As someone who was that sort of child, and to a degree still is, I'm going to do the whole "devil's advocate" thing here because it's what I seem to do.
Something that I think is important to keep in mind with stuff like this: Some things, for some of us, simply cannot be changed no matter how much time and effort you put into it. Some things simply go against the way we think... as if it's foreign to our minds and cannot be quite understood.
In my case, being neat and orderly is that thing. I'm 37 (I live with my father & stepmother though) and my room always looks like a mess. Doesnt take long to get it into that state... heck, if I'm in like a hotel room by myself for a trip, it'll look like a tornado went through after about 2 days.
The idea of organizing literally never occurs to me. Hell, the very idea is foreign almost. I look around and think... "but I dont CARE if that object is over there VS over here. It still functions the same, so why waste the time?" That sort of thinking. Now, I *am* a stickler for being sanitized... like handwashing and stuff, and if I were to have a spill on my desk here or something, I'll clean that up. But objects simply being in odd places, or even in a big heap? I'll never deal with that on my own. It never comes to mind. Even after many, many years of parents trying to teach me otherwise.
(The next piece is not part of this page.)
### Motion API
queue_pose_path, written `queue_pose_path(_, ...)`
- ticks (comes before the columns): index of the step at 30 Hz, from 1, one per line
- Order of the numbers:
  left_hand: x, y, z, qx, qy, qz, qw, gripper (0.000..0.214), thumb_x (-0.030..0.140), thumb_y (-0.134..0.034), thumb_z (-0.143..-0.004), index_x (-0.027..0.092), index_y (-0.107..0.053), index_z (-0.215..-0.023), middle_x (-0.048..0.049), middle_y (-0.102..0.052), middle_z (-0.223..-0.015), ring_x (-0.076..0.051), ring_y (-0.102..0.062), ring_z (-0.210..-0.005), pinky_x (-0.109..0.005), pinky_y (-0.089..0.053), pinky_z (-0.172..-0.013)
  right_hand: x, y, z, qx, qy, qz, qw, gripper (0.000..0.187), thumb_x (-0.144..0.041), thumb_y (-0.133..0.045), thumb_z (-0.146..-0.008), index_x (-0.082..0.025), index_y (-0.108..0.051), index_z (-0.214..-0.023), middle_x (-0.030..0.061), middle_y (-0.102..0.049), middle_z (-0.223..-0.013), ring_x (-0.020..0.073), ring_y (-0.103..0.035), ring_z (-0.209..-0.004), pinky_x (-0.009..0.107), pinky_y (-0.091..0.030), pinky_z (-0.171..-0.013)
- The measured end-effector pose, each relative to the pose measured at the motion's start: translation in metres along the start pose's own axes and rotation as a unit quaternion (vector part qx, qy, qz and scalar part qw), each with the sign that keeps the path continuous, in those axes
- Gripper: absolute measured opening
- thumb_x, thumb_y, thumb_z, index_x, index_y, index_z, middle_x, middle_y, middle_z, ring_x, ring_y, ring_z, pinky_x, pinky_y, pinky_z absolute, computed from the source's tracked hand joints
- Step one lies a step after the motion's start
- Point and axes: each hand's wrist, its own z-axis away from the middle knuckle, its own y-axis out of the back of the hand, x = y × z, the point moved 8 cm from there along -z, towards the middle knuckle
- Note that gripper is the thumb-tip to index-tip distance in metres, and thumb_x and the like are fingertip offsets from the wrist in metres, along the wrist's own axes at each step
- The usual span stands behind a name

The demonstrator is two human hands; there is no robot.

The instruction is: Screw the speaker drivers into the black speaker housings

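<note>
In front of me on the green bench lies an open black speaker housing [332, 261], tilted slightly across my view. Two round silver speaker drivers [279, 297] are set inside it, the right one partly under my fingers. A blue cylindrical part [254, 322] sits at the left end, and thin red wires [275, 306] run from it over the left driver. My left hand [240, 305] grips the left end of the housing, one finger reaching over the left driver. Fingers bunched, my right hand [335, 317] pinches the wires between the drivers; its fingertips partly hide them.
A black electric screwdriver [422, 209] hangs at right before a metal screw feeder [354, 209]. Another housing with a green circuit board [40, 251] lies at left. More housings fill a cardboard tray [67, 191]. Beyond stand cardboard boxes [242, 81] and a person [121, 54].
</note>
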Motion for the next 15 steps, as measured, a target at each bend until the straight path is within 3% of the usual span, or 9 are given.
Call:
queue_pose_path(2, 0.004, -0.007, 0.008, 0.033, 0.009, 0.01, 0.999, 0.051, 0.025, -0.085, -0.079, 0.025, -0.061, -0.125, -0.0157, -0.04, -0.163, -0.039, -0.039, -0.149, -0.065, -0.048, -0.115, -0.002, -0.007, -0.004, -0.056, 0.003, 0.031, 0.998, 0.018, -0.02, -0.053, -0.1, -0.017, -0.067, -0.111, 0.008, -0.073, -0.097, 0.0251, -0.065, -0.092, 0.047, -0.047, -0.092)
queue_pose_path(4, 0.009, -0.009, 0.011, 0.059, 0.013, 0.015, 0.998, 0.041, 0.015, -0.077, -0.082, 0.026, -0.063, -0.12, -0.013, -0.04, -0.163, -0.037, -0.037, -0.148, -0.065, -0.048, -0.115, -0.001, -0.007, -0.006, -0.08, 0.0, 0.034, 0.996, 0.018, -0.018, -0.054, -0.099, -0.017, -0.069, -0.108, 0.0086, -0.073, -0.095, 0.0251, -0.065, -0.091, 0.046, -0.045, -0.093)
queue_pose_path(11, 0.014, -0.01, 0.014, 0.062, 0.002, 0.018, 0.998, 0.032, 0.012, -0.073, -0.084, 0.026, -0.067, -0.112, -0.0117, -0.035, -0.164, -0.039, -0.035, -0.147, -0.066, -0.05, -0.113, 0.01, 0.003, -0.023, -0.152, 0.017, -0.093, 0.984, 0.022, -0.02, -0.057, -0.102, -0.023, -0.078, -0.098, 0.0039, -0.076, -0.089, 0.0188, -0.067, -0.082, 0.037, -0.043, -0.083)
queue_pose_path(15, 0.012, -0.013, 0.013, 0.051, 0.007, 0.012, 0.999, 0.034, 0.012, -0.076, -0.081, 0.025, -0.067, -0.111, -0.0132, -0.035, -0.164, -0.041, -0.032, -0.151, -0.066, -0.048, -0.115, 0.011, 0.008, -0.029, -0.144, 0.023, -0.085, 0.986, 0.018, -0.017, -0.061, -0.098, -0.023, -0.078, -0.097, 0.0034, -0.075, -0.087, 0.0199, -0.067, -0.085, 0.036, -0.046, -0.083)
But here's the really odd thing: I actually tend to feel MORE disorganized when someone comes in and tries to "fix" the mess. Like, my father will come in here and reorganize the hell out of everything every couple of days or so (despite me repeatedly telling him not to). When he does this, suddenly, I wont be able to find things. What looks like a mess to him makes sense to me. So when he cleans it up, I lose track of certain things and get frustrated. Which is another thing I think alot of people dont really grasp. When someone approaches certain things with a very different way of thinking (as many of us here do), the end results can look very strange to others... but that doesnt mean it doesnt serve a function (even if that function is a little screwy).
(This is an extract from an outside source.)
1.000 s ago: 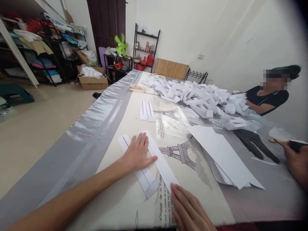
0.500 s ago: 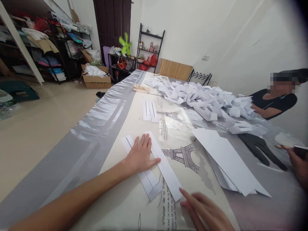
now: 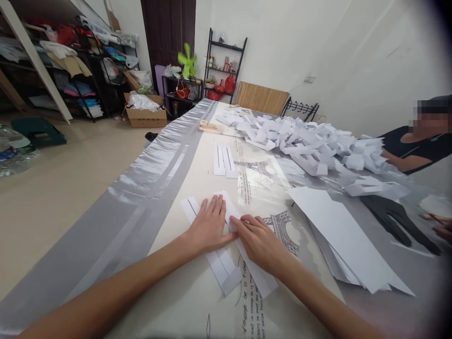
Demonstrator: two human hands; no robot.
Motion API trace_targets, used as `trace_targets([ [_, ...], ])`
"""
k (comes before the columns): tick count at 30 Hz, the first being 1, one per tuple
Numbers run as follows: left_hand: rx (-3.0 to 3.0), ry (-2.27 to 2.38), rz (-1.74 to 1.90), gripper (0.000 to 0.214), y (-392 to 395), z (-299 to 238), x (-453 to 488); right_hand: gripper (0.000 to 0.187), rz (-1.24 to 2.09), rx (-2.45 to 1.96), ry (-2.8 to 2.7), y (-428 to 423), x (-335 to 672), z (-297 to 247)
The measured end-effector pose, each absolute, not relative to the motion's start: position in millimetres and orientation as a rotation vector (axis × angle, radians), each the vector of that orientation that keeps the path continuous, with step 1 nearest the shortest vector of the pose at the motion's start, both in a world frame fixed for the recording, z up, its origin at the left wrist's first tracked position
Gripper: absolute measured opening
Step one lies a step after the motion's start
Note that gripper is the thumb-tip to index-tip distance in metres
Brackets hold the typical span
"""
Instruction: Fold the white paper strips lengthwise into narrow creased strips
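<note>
Both palms down, left hand (image 3: pixel 208 227), right hand (image 3: pixel 260 243), fingers (image 3: pixel 216 207) together atop paper strip (image 3: pixel 226 273).

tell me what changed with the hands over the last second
The right hand slid up the paper strip from its near end to beside the left hand. The left hand stayed flat on the strip; the sheet stack and folded pile did not move.

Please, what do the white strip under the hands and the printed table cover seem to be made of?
The white strip under the left hand and right hand looks like matte paper or thin card: it lies flat with crisp folded edges. The table cover looks like glossy plastic or coated cloth: bright reflections and fine wrinkles show on its grey border.
</note>
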State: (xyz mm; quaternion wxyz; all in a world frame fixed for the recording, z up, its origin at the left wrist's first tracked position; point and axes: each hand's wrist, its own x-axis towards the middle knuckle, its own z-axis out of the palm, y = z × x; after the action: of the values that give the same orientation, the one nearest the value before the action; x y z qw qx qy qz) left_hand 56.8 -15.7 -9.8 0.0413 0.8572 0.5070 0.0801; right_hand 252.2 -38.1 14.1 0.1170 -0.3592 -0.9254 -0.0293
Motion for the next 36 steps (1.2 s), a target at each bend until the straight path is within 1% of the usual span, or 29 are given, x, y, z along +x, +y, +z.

Even right now, I look behind me, and there's this big pile of seemingly random junk on my bed. All sorts of things in it... some books, a few puzzles, a box of pencils, nail clippers, an entire keyboard.... lots of stuff. The pile gets transferred from the bed to this chair when it's time to sleep, and then back to the bed after I get up. Sounds ridiculous, yeah? But it makes sense to me (though it'd be nigh-impossible to actually EXPLAIN it to anyone). Anything placed in that heap of gizmos is in there for a reason, even if the reason only makes sense to me. The moment someone tries to "organize" it is the moment when things go wrong. I will always end up just rebuilding the pile later.
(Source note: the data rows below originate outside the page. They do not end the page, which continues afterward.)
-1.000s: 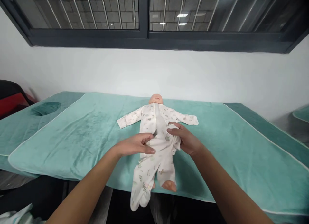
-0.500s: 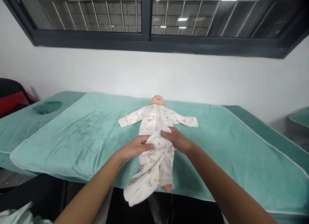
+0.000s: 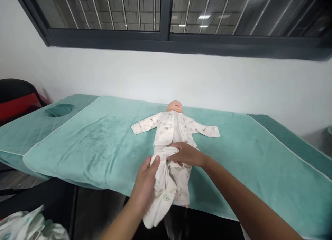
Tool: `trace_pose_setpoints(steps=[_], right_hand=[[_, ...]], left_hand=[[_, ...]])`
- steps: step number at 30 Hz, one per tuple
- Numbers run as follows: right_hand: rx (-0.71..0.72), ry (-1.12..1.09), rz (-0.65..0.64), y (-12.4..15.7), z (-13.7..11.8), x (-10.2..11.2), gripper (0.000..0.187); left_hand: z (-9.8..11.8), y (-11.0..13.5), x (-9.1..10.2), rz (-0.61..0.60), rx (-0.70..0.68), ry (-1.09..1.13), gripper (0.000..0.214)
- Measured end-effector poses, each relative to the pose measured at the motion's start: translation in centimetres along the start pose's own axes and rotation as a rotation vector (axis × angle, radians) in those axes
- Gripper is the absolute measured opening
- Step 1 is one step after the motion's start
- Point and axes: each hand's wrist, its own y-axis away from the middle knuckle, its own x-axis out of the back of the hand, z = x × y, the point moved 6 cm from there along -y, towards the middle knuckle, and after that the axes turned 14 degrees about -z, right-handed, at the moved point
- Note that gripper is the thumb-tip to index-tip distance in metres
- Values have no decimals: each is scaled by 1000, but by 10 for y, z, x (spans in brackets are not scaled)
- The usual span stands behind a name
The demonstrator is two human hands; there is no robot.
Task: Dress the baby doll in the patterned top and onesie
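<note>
A baby doll [image 3: 174, 106] lies face up on the bed, its head toward the wall and its arms spread. It wears a white printed jacket [image 3: 164, 127], parted at the front. White printed baby trousers [image 3: 166, 190] are over its lower body, one leg of them hanging loose toward the bed's near edge. My left hand [image 3: 146, 179] is closed on the cloth at the side of the trousers, thumb on top. My right hand [image 3: 185, 154] grips the bunched waistband at the doll's belly, its fingertips partly hidden in the cloth.
A green plush cover [image 3: 77, 140] spreads over the bed, with a face hole [image 3: 59, 110] at the left end. Behind stands a white wall under a dark window frame [image 3: 166, 41]. A black and red chair [image 3: 19, 102] is at left, and crumpled printed cloth [image 3: 32, 226] lies lower left.
My left hand has turned more upright and moved down the trousers' side. My right hand has shifted onto the waistband, baring more of the jacket's lower edge. The view has shifted slightly.
</note>
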Motion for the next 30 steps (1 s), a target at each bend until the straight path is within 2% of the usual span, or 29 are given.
trace_pose_setpoints(steps=[3,8,11,13,16,19,21,23,26,30], right_hand=[[-72,169,10,-2,-5,-7,13],[-36,439,57,-8,-16,-16,18],[-34,537,70,-10,-15,-19,13],[-33,573,16,-11,-14,-23,10],[-29,627,-69,-8,-15,-25,12],[12,567,-162,-4,-17,-26,7],[0,459,-185,-1,-15,-26,19],[-18,353,-115,2,-10,-22,28],[-5,202,71,9,-1,-17,26],[-12,70,180,14,9,-16,29]], left_hand=[[-29,37,-2,153,40,204,50],[-73,76,14,435,128,302,44],[-85,82,34,509,89,190,44],[-88,78,46,528,50,91,45],[-92,67,57,502,62,-32,42],[-87,53,57,419,63,-147,38],[-80,46,54,352,33,-224,38],[-70,39,52,289,15,-285,39],[-48,18,53,168,-8,-379,41],[0,-31,57,38,-99,-543,47]])
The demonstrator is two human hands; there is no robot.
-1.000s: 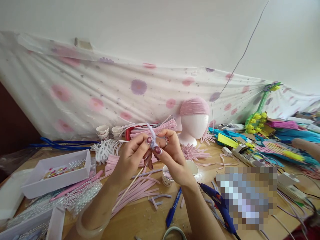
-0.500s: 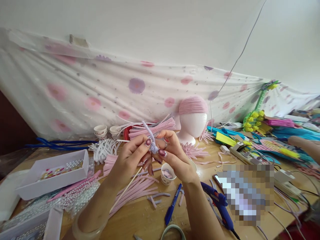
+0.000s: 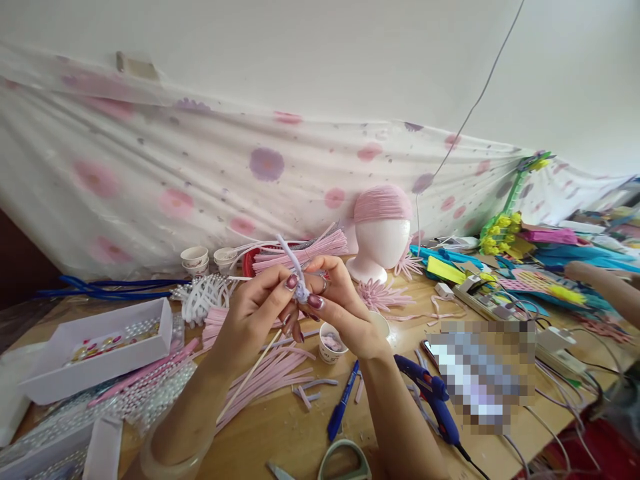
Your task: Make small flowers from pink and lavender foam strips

Overall, what I'm saying is, some things really just cant be changed in our minds. But also, it's important to make sure that you're not trying to put someone into a box they simply dont fit in... it causes nothing but frustration (and possibly meltdowns). Lots of anger and fighting can result from that (been there, done that). Not that this is necessarily what you're doing, I'm just saying it's worth keeping in mind if things just dont seem to be working. Good luck in whatever you decide to do with the situation though.
Oh, welcome to the forums, by the way.